Il me semble que lorsque vous mettez ces deux choses sur une balance, vous ne pouvez tout simplement pas ignorer le comportement néfaste. L’une des raisons pour lesquelles nous poursuivons les criminels est de décourager ce comportement. Et je pense que nous devons faire tout ce que nous pouvons pour tenir les gens responsables afin de décourager ce comportement à l’avenir.

Q : Avez-vous des raisons de douter que le procureur général des États-Unis, Merrick Garland, a ce qu’il faut pour prendre la bonne décision ?

R : Je n’ai aucune raison d’en douter. En fait, je pense qu’il se comporte bien, car s’il dépose des accusations criminelles, ce sera d’autant plus dévastateur qu’il aura suivi les règles, qu’il se sera maintenu au-dessus de la mêlée et qu’il n’aura pas fait de commentaires publics jusqu’à ce que les accusations soient déposées.

Un témoin très attendu

Le 2 janvier 2021, Donald Trump a appelé le secrétaire d’État de la Géorgie, Brad Raffensperger, responsable de l’organisation des élections dans cet État, pour lui demander de lui « trouver 11 780 voix », soit un nombre suffisant pour battre Joe Biden dans le Peach State.

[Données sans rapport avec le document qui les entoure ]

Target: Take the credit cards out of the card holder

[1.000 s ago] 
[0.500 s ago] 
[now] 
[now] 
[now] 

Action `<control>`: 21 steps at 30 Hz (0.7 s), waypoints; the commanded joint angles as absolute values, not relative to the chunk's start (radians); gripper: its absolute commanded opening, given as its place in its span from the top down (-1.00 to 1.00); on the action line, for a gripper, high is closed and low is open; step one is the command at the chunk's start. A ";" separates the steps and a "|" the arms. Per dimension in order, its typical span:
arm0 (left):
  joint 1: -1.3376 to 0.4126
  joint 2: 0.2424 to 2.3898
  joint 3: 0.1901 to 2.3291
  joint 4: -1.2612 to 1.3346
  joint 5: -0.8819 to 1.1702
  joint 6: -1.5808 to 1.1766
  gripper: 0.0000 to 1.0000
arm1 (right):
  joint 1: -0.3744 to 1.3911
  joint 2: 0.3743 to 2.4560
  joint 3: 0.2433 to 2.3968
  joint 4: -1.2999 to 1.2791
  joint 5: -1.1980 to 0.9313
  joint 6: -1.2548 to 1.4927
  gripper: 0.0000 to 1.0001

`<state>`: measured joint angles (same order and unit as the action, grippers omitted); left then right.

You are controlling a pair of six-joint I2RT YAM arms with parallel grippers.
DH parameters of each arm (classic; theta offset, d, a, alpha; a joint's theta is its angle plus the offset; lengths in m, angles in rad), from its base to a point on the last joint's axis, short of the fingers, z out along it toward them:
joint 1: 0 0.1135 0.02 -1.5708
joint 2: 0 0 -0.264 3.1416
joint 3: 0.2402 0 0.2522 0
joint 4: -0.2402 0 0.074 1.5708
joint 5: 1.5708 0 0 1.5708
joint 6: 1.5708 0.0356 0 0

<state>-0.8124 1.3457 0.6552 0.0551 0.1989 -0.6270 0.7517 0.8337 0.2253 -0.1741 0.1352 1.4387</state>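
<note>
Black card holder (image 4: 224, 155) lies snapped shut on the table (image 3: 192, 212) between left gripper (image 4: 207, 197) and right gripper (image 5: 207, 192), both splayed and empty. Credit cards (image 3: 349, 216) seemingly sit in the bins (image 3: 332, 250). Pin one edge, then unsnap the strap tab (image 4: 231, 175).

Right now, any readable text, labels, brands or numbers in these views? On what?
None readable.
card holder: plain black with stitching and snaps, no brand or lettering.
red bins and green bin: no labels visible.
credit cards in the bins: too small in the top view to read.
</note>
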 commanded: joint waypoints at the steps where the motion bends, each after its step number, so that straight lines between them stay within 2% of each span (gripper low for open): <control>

Raffensperger n’a pas seulement résisté à la pression du président, il a enregistré la conversation. Et il témoignera mardi devant la commission du 6-Janvier sur cet appel qui a déjà incité la procureure du comté de Fulton, en Géorgie, à ouvrir une enquête criminelle sur Trump et des membres de son entourage.

Raffensperger sera accompagné de son bras droit, Gabriel Sterling, qui a également fait l’objet de pressions et de menaces formulées par des alliés et partisans de l’ancien président après l’élection présidentielle de 2020.